Eliot Spitzer has also been eliminated from the scene, and it may be for similar reasons. Greg Palast suggested in a March 14 article that the “sin” of the former New York governor may have been something more serious than prostitution. Spitzer made the mistake of getting in the way of a $200 billion windfall from the Federal Reserve to the banks, guaranteeing the mortgage-backed junk bonds of the same banking predators responsible for the subprime debacle. While the Federal Reserve was trying to bail the banks out, Spitzer was trying to regulate them, bringing suit on behalf of consumers.10 But he was swiftly exposed and deposed; and the Treasury has now broached a new plan that would prevent such disruptions in the future. Like the Panic of 1907 that justified a “bankers’ bank” to prevent future runs, the collapse of Bear Stearns has been used to justify a proposal giving vast new powers to the Federal Reserve to promote “financial market stability.” The plan was unveiled by Treasury Secretary Henry Paulson, former head of Goldman Sachs, two weeks after Bear Stearns fell. It would “consolidate” the state regulators (who work for the fifty states) and the SEC (which works for the U.S. government) under the Federal Reserve (which works for the banks). Paulson conceded that the result would not be to increase regulation but to actually take away authority from state regulators and the SEC. All regulation would be subsumed under the Federal Reserve, the bank-owned entity set up by J. Pierpont Morgan in 1913 specifically to preserve the banks’ own interests.

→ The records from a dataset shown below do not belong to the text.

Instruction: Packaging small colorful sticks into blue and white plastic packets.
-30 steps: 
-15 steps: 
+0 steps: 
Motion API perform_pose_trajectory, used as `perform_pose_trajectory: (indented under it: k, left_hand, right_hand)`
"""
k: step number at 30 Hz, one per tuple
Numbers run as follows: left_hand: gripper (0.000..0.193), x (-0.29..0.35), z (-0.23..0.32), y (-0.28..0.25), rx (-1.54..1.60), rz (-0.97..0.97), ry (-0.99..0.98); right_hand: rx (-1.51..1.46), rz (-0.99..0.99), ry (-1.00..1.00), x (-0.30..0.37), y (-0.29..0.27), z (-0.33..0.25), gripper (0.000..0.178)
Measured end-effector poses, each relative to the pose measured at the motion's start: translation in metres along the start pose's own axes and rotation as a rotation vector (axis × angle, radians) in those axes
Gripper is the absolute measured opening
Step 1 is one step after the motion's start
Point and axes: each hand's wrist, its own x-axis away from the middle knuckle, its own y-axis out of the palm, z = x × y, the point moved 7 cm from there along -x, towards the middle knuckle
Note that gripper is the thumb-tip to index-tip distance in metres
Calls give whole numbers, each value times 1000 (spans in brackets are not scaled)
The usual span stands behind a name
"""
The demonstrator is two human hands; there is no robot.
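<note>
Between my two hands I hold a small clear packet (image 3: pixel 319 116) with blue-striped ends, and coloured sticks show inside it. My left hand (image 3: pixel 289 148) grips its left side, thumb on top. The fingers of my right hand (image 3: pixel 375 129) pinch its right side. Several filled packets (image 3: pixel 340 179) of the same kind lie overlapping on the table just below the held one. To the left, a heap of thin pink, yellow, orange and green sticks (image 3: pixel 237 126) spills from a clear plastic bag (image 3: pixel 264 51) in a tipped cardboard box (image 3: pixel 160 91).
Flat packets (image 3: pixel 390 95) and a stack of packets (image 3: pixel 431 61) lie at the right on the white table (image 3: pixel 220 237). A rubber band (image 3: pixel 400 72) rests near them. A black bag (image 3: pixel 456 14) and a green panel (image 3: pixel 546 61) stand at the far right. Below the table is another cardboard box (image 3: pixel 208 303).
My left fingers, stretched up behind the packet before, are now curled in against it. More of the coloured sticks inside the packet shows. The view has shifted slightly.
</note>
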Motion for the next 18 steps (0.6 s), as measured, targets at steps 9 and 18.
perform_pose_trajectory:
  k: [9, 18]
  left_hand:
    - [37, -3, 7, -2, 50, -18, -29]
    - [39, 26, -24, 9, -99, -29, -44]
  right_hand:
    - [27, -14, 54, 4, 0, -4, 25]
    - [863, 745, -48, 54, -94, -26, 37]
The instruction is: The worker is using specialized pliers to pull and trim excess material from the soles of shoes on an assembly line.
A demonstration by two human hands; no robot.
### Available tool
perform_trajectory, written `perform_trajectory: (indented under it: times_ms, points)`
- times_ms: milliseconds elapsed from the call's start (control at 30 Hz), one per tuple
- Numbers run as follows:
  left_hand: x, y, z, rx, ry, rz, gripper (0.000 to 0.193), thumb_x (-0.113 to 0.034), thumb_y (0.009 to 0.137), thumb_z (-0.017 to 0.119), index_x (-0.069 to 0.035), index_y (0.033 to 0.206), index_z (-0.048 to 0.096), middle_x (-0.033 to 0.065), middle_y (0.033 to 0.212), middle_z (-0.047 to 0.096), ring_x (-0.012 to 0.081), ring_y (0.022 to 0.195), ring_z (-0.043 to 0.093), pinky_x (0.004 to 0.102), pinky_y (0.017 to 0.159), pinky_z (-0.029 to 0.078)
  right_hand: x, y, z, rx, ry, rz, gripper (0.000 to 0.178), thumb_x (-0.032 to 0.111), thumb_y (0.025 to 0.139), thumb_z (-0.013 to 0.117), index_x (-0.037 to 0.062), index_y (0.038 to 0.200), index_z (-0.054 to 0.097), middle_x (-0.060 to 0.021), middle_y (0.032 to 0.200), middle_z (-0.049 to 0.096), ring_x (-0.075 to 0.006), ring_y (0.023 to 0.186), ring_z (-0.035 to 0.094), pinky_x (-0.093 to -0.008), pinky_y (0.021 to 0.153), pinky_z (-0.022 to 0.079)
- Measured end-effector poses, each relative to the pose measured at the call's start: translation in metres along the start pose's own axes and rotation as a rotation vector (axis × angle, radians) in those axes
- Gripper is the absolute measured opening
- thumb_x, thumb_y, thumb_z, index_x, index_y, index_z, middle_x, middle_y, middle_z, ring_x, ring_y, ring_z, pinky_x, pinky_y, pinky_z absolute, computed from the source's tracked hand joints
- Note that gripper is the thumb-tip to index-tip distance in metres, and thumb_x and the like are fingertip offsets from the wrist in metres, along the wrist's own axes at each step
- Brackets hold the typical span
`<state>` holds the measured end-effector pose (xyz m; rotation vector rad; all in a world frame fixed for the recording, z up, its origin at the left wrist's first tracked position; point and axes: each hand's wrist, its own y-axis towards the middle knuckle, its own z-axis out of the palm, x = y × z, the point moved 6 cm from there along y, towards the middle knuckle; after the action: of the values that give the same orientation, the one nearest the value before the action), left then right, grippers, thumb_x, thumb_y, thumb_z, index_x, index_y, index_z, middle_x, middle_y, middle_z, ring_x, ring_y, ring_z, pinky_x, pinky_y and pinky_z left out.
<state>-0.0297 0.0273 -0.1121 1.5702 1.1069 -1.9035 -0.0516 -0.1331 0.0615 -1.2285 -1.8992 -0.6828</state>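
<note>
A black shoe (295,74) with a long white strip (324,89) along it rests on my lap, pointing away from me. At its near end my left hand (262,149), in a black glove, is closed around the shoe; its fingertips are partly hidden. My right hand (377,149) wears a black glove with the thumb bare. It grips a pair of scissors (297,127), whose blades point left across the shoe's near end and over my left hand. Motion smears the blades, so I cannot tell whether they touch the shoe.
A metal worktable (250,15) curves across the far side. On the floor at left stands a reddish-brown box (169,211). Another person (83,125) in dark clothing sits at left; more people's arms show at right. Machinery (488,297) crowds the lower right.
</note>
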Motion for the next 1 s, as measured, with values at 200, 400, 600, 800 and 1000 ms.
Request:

On April 29, a former top Federal Reserve official told The Wall Street Journal that by offering $30 billion in financing to JPMorgan for Bear’s assets, the Fed had “eliminated forever the possibility [that it] could serve as an honest broker.” Vincent Reinhart, formerly the Fed’s director of monetary affairs and the secretary of its policy-making panel, said the Fed’s bailout of Bear Stearns would come to be viewed as the “worst policy mistake in a generation.” He noted that there were other viable options, such as looking for other suitors or removing some assets from Bear’s portfolio, which had not been pursued by the Federal Reserve.11
Jim Puplava maintains that naked short selling has now become so pervasive that if the hedge funds were pressed to come in and cover their naked short positions, “they would actually trigger another financial crisis.” The Fed and the SEC may be looking the other way on this widespread stock counterfeiting scheme because “if they did unravel it, everything really would unravel.” Evidently “promoting market stability” means that whistle-blowers and the SEC must be silenced so that a grossly illegal situation can continue, since the crime is so pervasive that to expose it and prosecute the criminals would unravel the whole financial system. As Nathan Rothschild observed in 1838, when the issuance and control of a nation’s money are in private hands, the laws and the people who make them become irrelevant.